Exercise requirements: Locate, in the data below, the line that contains "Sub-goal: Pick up" and the line that contains "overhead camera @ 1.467"; reproduce exactly those two lines and every line between them, nothing more.

------------------------------------------------

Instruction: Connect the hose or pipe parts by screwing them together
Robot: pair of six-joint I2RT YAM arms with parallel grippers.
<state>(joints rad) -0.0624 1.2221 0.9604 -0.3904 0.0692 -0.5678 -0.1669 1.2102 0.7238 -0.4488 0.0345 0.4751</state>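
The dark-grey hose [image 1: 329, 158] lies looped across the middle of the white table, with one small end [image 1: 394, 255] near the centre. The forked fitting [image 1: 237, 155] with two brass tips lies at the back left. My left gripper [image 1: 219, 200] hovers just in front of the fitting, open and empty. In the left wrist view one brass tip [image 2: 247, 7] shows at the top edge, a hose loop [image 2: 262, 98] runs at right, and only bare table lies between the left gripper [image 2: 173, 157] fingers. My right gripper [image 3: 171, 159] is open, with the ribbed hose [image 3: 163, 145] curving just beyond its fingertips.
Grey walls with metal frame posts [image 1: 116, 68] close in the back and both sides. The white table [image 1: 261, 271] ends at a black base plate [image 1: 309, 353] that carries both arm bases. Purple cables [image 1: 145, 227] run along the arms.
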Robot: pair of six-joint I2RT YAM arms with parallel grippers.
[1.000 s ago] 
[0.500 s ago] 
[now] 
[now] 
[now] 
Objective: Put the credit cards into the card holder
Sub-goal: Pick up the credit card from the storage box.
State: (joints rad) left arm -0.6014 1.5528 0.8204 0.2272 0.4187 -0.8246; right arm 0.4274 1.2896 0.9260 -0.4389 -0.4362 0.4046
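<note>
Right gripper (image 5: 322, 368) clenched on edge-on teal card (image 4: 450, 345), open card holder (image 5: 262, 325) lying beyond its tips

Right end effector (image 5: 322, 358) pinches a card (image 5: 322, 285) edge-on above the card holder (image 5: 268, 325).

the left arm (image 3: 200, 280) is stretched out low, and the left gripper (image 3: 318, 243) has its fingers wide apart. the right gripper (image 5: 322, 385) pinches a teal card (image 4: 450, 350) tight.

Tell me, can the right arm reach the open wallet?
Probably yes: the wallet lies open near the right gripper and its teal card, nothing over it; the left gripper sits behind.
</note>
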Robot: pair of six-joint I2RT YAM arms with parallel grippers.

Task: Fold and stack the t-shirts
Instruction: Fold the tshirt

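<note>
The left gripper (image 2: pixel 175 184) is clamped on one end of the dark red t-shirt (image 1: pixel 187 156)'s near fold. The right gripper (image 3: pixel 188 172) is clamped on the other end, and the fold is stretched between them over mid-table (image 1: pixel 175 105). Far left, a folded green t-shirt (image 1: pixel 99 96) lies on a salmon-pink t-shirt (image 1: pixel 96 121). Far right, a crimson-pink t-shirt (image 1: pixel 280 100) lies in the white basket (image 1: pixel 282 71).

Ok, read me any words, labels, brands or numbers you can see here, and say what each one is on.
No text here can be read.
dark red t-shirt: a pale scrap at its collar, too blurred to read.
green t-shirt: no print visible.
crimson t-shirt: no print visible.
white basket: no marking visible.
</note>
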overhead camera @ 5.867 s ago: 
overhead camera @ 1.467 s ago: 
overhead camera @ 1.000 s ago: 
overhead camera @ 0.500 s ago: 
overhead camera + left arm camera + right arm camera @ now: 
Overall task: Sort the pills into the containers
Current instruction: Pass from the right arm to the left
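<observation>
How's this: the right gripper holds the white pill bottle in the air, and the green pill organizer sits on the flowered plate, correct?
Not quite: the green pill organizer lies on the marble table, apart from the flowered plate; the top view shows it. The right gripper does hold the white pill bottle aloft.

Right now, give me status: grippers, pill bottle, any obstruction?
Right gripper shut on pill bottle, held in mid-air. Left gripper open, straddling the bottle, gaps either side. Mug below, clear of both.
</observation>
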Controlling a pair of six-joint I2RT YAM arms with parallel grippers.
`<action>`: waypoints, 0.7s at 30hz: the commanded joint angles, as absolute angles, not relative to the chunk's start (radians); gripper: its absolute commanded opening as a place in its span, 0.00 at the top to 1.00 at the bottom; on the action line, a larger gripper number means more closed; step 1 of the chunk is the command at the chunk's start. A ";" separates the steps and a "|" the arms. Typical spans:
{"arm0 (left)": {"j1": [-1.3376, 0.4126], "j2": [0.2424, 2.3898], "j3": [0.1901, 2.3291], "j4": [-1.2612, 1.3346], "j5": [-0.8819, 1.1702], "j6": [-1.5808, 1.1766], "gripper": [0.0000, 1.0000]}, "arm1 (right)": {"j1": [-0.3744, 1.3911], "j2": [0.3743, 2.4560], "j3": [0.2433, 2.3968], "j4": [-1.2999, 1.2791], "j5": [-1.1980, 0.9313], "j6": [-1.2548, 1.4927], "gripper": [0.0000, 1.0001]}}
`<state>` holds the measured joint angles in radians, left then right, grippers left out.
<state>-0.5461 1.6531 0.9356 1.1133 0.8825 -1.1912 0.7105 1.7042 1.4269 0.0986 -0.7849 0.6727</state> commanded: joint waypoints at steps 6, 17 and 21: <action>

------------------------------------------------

Result:
Sub-goal: Pick up the credit card from the storage box.
State: (joints rad) left arm -0.6014 1.5528 0.8204 0.2272 0.4187 -0.8246; right arm 0.4274 1.2896 0.9260 -0.4389 -0.4362 0.4046
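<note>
Right gripper (image 5: 322, 368) clenched on edge-on teal card (image 4: 450, 345), open card holder (image 5: 262, 325) lying beyond its tips

Right end effector (image 5: 322, 358) pinches a card (image 5: 322, 285) edge-on above the card holder (image 5: 268, 325).

the left arm (image 3: 200, 280) is stretched out low, and the left gripper (image 3: 318, 243) has its fingers wide apart. the right gripper (image 5: 322, 385) pinches a teal card (image 4: 450, 350) tight.

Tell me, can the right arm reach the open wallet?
Probably yes: the wallet lies open near the right gripper and its teal card, nothing over it; the left gripper sits behind.
</note>
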Robot: pair of six-joint I2RT YAM arms with parallel grippers.

Task: Fold and stack the t-shirts
Instruction: Fold the tshirt

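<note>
The left gripper (image 2: pixel 175 184) is clamped on one end of the dark red t-shirt (image 1: pixel 187 156)'s near fold. The right gripper (image 3: pixel 188 172) is clamped on the other end, and the fold is stretched between them over mid-table (image 1: pixel 175 105). Far left, a folded green t-shirt (image 1: pixel 99 96) lies on a salmon-pink t-shirt (image 1: pixel 96 121). Far right, a crimson-pink t-shirt (image 1: pixel 280 100) lies in the white basket (image 1: pixel 282 71).

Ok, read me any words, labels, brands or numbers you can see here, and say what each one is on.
No text here can be read.
dark red t-shirt: a pale scrap at its collar, too blurred to read.
green t-shirt: no print visible.
crimson t-shirt: no print visible.
white basket: no marking visible.
</note>
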overhead camera @ 5.867 s ago: 
overhead camera @ 1.467 s ago: 

This exercise has been worked through to completion.